A recent editorial in North Korea’s state magazine took aim at this famous photo illustrating the disparity between electricity access in North and South Korea:

Screen Shot 2015-02-09 at 4.15.52 PM

The editorial argued, “They [North Korea’s detractors] clap their hands and get loud over a satellite picture of our city with not much light, but the essence of society is not on flashy lights.” [Emphasis added]

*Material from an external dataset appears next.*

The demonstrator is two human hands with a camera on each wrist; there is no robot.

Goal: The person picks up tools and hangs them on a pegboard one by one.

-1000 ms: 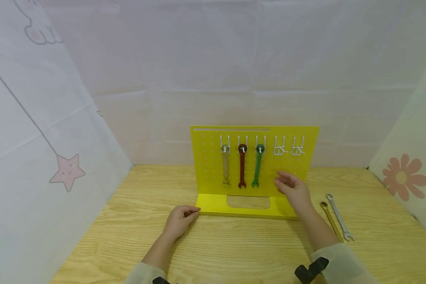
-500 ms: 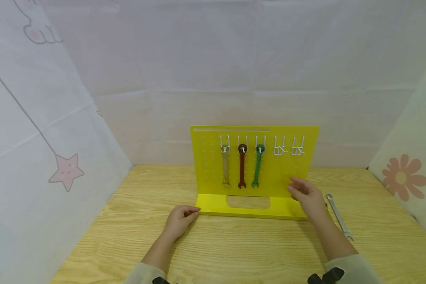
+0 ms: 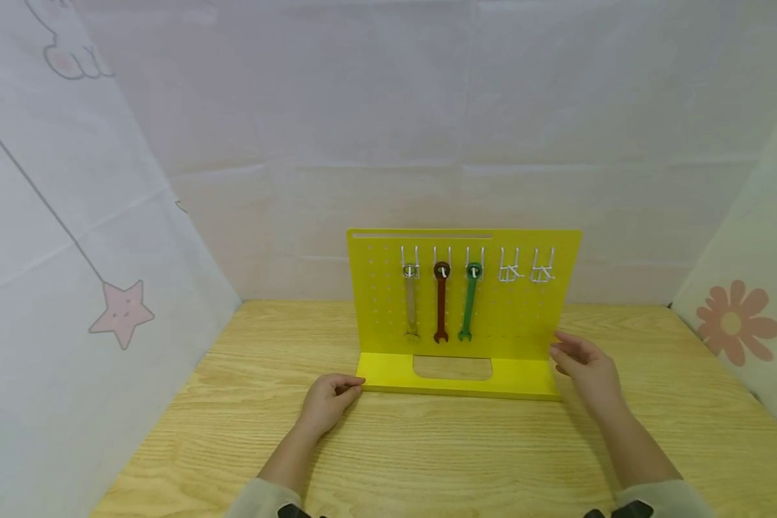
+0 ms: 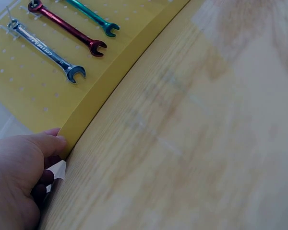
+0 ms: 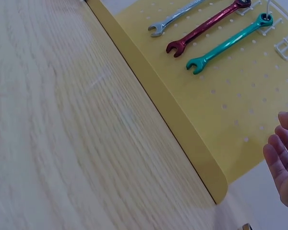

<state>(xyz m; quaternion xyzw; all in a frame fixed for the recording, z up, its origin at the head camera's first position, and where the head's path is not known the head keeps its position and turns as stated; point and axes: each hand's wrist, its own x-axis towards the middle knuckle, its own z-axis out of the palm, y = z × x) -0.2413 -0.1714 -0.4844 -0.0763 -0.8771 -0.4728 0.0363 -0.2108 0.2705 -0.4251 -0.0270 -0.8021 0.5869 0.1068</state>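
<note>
A yellow pegboard [image 3: 388,306] stands upright on its base. A silver combination wrench [image 3: 411,306], a red one [image 3: 441,306] and a green one [image 3: 470,306] hang from its hooks. With thumb and fingers, my left hand [image 3: 326,403] pinches the base's front left corner; in the left wrist view the thumb [image 4: 53,142] lies against the front lip. My right hand [image 3: 589,370] is beside the board's right edge, fingers loosely bent and holding nothing. Its fingers [image 5: 274,155] show apart from the board in the right wrist view.
Two white hooks, a left one [image 3: 510,267] and a right one [image 3: 543,267], carry nothing on the board's right. A small gold-coloured end [image 5: 246,226] shows at the right wrist view's bottom edge. Wooden tabletop [image 3: 453,453] lies in front; pale cloth [image 3: 388,144] hangs behind.
My right hand has moved right, from in front of the board to past its right edge. It now covers the gold and silver wrenches on the table. My left hand has stayed put.
</note>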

Where have we heard this before? It is the same refrain that modern environmentalists repeat time and again — that because material goods can’t supply happiness, therefore, we should abandon the task of securing economic prosperity for people and focus on what’s “more meaningful in life.” Bill McKibben, founder of 350.org, has made similar arguments to the North Korean magazine in the past:

We need to conserve energy. That’s the cheapest way to reduce carbon. Screw in the energy-saving lightbulbs, but that’s just the start…You have to plug in the new appliances—not the flat-screen TV, which uses way more power than the old set, but the new water-saving front-loading washer. And once you’ve got it plugged in, turn the dial so that you’re using cold water. The dryer? You don’t need a dryer—that’s the sun’s job...Do we want enormous homes and enormous cars, all to ourselves? If we do, then we can’t deal with global warming. Do we want to keep eating food that travels 1,500 miles to reach our lips? Or can we take the bus or ride a bike to the farmers’ market? Does that sound romantic to you? [Emphasis added]

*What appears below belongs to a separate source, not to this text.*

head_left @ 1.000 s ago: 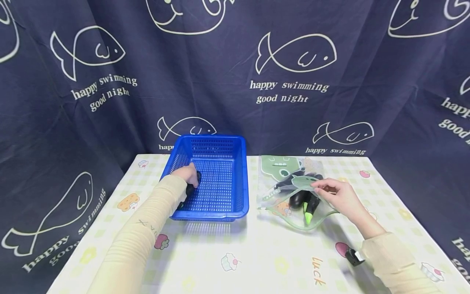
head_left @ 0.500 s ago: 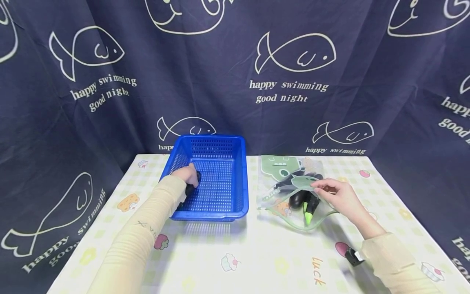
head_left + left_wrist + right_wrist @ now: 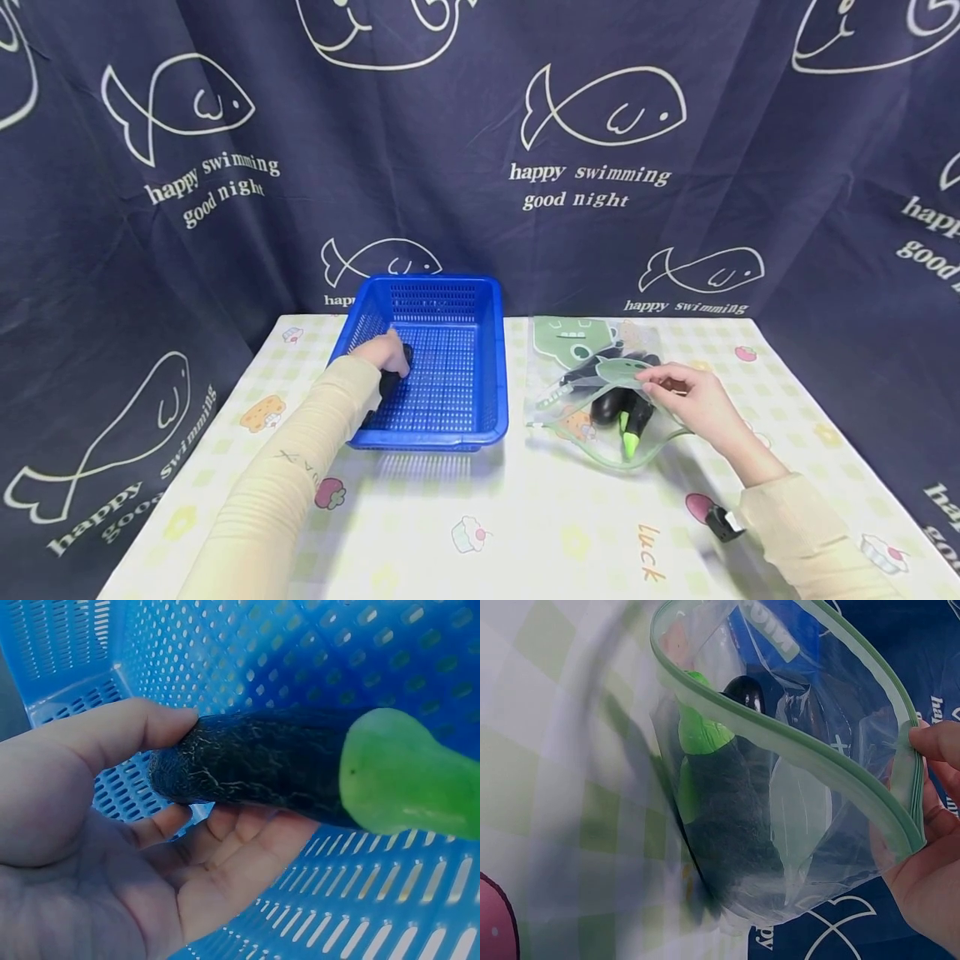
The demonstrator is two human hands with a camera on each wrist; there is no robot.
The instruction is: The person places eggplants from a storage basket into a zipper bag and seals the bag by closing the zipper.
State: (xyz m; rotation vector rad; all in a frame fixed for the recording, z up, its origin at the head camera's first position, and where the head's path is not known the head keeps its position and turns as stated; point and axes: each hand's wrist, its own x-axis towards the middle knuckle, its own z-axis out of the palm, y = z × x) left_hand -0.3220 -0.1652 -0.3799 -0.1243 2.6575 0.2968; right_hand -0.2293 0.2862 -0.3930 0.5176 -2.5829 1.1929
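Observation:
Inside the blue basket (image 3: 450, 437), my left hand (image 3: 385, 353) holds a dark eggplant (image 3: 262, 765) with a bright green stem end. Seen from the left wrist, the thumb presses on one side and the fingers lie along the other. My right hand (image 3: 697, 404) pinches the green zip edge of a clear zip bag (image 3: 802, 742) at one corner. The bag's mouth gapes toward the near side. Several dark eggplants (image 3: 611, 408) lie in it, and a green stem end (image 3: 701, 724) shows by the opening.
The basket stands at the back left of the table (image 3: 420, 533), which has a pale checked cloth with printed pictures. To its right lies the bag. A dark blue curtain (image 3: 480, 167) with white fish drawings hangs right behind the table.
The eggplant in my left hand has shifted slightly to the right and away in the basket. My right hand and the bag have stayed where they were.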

It may sound romantic to McKibben, but millions of other people around the world may certainly disagree with his assessment of what is best in life. The problem with this line of thinking, as IER has pointed out before, is that while electricity and economic prosperity may not be a sufficient condition for peoples’ happiness, it is a necessary one.  Without reliable, affordable energy, basic activities such as refrigerating food and medicine, lighting your home at night, keeping yourself warm during freezing winters, and using household appliances like dishwashers and microwaves all become hugely expensive.

And a note to McKibben and friends: if your arguments are starting to sound eerily similar to those of the North Korean regime, then it’s probably time to rethink them.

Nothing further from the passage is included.